Alors en contrat avec la Metro-Goldwyn-Mayer, juste après le succès retentissant de son DRACULA (1931) réalisé pour la Universal Pictures, Browning semble avoir gagné beaucoup de liberté de choix pour ce film suivant. Très tôt habitué au monde du cirque et du spectacle, il a basé son film, à l’aide des scénaristes, sur une nouvelle de Clarence Aaron Robbins. L’histoire se déroule dans les années 1930, dans le Cirque Tetrallini en tournée à travers l’Europe : Hans, un lilliputien illusionniste, fiancé à l’écuyère lilliputienne Frieda, tombe amoureux de la jolie trapéziste, Cléopâtre. Amusée, cette dernière se moque un peu de Hans, jusqu’à ce qu’elle apprenne qu’il a hérité d’une grosse fortune. Alors, aidée d’Hercules, son idiot d’amant, elle organise un plan machiavélique : elle demande Hans en mariage, devant la pauvre Frieda, désespérée, mais pas dupe non plus. Mais lors du banquet de noces en compagnie de tous les « monstres » du cirque, Cléopâtre, enivrée et imbue d’elle-même devant sa beauté, tente d’empoisonner son futur mari. Mais surprise, et soudain très dégoûtée, elle se voit invitée à entrer dans la « famille » très solidaire des monstres du cirque.
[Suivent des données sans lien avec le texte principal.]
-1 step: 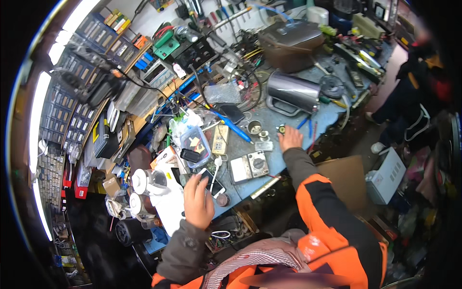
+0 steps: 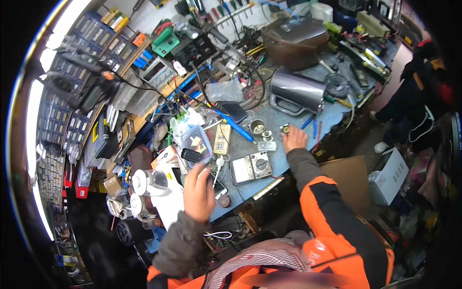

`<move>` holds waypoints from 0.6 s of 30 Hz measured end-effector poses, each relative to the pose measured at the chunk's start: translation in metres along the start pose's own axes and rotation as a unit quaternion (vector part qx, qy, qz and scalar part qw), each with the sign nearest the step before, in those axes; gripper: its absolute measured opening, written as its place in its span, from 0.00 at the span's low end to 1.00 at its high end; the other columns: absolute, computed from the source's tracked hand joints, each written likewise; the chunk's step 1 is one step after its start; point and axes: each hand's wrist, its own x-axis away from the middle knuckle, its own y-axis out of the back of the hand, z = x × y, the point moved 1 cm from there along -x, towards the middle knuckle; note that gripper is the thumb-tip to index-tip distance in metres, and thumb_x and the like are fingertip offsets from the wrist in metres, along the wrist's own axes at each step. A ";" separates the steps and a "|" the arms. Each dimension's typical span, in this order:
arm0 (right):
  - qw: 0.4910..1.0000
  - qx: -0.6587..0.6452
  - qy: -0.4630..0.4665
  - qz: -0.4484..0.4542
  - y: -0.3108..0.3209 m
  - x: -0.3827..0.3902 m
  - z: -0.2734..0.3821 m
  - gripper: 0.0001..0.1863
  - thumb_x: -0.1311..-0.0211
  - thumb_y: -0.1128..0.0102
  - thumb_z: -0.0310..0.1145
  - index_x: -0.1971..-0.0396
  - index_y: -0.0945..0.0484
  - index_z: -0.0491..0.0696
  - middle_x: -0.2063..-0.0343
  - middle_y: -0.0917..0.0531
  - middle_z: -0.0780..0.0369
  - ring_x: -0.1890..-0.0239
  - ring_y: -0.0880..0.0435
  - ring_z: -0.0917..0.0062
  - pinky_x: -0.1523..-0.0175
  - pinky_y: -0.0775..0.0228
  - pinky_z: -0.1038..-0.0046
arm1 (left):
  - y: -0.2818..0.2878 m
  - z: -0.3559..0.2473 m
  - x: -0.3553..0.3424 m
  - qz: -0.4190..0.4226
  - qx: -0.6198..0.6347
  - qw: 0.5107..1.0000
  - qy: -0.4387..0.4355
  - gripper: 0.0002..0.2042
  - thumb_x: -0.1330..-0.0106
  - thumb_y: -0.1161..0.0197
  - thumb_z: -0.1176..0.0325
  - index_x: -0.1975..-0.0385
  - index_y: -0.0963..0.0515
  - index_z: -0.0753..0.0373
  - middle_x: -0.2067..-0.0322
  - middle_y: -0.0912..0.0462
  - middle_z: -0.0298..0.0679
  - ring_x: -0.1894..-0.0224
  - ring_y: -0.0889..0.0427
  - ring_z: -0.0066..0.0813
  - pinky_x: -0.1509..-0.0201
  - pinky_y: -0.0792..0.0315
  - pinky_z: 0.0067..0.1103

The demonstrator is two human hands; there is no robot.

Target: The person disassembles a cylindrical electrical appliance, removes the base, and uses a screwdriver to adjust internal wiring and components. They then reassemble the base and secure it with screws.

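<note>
My left hand (image 2: 198, 196) is raised over the near edge of the bench, its fingers stretched out and nothing in them. Partly behind it lies a phone (image 2: 220, 190), with a white cable's plug end (image 2: 220, 163) close by. On the bench to the right, my right hand (image 2: 295, 139) has its fingertips at a small round dark part (image 2: 286, 129) with a yellowish centre, seemingly pinched between thumb and forefinger. Left of that hand are a small metal cup (image 2: 257, 127) and a clear little box (image 2: 267, 146). An analog multimeter (image 2: 261, 164) with its cover folded open lies nearer me.
A shiny metal kettle body (image 2: 301, 90) lies on its side beyond my right hand. A blue soldering iron (image 2: 236, 127), a power strip (image 2: 222, 139) and a plastic tub (image 2: 198, 139) crowd the middle. Glass-lidded white pots (image 2: 144, 182) stand left. Another person (image 2: 418, 91) is at far right.
My left hand has lifted slightly away from me, its fingertips now farther up over the bench. My right hand stays at the small round part. The whole view has shifted a little.
</note>
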 end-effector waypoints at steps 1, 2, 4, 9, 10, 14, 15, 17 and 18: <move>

Elle réagit très violemment sous l’effet de l’alcool qui lui tourne alors la tête, et se met à les insulter tous, en les traitant de sales « Freaks ». La machination est découverte et les « monstres » offensés et blessés la poursuivent, et de colère, ils l’amputent, au point qu’à la fin du film elle est présentée tel un monstre de foire… un peu comme si sa laideur intérieure devenait apparente. Du coup, le processus s’inverse, et à travers ce message le questionnement de ce qu’il peut exister au-delà de la laideur se pose.
La question est si essentielle que beaucoup de cinéphiles excluent ce film de la vague du cinéma d’horreur des 30′s, pour le hisser dans les premiers films d’auteur du cinéma américain, et ainsi, Tod Browning, comme étant l’un des premiers réalisateurs intelligents du début du cinéma parlant. Par contre, à sa sortie, LA MONSTRUEUSE PARADE révulsa tellement le public et la critique que la carrière de Browning en fut quasiment liquidée sur le coup. Il ne tournera plus que quatre films, par la suite, dont les grands classiques que sont LA MARQUE DU VAMPIRE et LES POUPÉES DU DIABLE, mais avec des marges de manœuvre beaucoup moins libres.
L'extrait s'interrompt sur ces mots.